Find "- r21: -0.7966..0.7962" and "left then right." in the records below. Copy the lines holding them and every line between, exactly, and no others.

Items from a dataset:
+++

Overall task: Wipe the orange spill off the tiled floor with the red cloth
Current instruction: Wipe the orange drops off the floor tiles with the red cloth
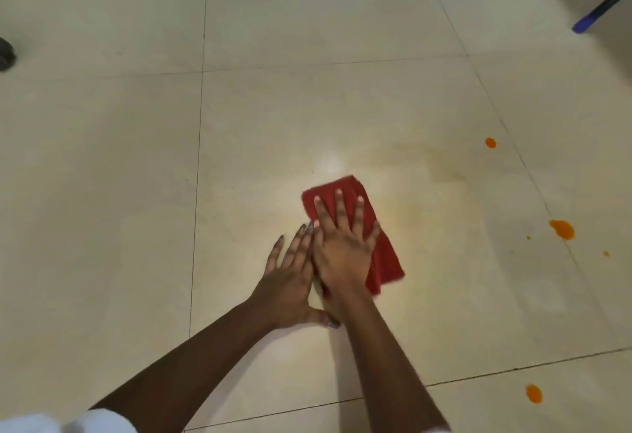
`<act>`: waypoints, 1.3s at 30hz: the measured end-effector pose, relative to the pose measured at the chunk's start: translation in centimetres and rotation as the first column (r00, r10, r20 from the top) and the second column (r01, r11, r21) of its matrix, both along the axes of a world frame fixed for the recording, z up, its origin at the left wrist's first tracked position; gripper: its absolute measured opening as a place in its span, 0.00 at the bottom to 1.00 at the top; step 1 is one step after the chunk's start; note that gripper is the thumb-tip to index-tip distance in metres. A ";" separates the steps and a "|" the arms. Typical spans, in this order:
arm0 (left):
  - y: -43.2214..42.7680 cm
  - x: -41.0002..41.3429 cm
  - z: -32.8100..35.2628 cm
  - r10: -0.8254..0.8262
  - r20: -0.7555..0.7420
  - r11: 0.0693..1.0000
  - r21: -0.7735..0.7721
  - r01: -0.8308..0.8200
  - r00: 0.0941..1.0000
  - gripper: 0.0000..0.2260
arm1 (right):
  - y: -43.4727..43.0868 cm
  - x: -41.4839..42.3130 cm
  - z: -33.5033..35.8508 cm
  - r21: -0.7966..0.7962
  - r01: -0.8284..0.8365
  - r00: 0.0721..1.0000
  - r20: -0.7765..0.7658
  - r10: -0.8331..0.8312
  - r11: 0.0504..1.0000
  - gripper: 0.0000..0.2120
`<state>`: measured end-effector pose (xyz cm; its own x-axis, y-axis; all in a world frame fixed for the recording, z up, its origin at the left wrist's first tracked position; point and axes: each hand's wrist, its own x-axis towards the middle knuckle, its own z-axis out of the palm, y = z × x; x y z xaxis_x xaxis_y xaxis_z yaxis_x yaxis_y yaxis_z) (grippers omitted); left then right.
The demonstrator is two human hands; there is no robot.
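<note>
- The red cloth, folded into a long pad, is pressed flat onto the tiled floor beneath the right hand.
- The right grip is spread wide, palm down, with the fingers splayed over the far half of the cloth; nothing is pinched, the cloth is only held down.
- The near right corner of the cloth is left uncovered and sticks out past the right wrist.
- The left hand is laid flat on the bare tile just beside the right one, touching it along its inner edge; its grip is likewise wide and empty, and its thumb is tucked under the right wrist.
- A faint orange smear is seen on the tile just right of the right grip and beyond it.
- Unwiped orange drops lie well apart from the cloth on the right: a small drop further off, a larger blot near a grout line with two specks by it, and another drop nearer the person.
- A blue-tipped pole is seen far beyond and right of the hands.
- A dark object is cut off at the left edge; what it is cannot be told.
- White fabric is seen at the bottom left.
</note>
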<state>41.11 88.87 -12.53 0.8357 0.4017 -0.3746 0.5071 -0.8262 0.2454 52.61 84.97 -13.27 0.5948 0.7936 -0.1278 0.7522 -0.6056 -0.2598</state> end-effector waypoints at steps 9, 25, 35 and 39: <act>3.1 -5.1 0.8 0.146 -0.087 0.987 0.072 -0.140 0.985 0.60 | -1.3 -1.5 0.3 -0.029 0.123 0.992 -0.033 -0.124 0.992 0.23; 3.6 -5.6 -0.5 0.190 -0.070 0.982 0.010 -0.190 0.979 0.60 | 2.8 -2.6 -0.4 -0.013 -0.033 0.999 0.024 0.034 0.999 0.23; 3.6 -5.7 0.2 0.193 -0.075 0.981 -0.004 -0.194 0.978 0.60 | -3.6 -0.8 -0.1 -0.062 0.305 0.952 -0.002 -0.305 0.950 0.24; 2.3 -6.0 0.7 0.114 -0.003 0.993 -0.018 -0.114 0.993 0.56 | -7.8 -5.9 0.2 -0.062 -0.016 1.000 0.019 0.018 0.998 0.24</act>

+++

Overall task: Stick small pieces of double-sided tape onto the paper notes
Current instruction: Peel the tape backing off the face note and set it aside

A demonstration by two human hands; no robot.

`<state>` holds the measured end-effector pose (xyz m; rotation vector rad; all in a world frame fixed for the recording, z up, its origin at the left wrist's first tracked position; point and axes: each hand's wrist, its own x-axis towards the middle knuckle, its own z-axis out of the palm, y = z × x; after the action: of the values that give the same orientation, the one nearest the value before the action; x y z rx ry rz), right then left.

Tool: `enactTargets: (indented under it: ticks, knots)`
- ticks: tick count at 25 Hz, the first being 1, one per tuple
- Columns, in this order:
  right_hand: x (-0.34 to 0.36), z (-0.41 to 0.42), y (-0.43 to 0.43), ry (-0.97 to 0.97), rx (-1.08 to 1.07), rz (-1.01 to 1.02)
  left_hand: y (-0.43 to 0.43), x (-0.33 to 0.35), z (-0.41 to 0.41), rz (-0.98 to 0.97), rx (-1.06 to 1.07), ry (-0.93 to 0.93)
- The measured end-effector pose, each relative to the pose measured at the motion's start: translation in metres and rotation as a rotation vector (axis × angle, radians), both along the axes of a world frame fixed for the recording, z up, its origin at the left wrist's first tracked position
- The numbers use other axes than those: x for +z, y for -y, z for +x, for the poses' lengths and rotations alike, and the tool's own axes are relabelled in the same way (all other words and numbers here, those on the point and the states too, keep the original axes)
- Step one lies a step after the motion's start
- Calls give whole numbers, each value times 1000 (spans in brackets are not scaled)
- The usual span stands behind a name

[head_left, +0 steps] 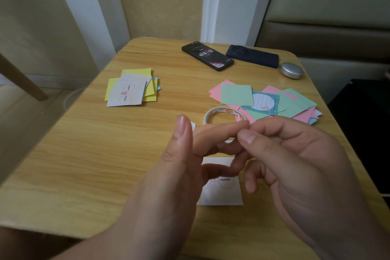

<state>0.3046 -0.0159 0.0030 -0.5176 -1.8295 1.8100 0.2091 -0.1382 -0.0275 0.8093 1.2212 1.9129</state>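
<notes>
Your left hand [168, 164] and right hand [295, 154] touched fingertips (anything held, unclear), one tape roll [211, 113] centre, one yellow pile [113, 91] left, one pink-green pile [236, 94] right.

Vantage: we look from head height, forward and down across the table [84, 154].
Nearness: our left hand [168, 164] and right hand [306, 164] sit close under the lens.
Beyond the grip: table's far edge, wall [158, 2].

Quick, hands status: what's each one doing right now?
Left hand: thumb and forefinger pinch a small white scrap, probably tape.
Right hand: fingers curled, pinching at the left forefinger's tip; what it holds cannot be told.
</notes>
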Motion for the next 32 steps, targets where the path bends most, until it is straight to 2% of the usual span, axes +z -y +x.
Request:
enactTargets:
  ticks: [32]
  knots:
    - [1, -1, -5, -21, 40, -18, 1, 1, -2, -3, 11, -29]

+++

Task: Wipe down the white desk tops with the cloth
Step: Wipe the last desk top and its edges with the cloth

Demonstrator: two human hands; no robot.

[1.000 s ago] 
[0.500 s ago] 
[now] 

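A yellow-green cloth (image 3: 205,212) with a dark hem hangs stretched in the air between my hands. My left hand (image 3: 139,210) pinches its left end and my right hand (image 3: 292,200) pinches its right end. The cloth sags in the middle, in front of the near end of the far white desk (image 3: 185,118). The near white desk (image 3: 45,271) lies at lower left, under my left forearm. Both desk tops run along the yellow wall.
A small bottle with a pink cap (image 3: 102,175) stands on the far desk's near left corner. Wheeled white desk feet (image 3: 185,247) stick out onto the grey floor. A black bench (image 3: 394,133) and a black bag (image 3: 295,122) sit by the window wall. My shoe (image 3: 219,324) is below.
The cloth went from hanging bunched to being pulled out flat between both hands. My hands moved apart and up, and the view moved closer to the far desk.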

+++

#### [Task response]
  - r21: -0.7966..0.7962
  - r01: -0.8284..0.8365
  - r00: 0.0721..1.0000
  - r20: -0.7765..0.7658
  - r10: -0.8331..0.8312
  - r11: 0.0504..1.0000
  - gripper: 0.0000..0.2120
`<state>`: measured end-effector pose (xyz cm; its own x-axis, y-axis; all in a world frame fixed for the recording, z up, its origin at the left wrist's first tracked position; point and axes: each hand's wrist, its own x-axis towards the middle knuckle, its own z-axis out of the palm, y = z × x; x y z xaxis_x xaxis_y xaxis_z yaxis_x yaxis_y yaxis_z) (grippers omitted); left then right.

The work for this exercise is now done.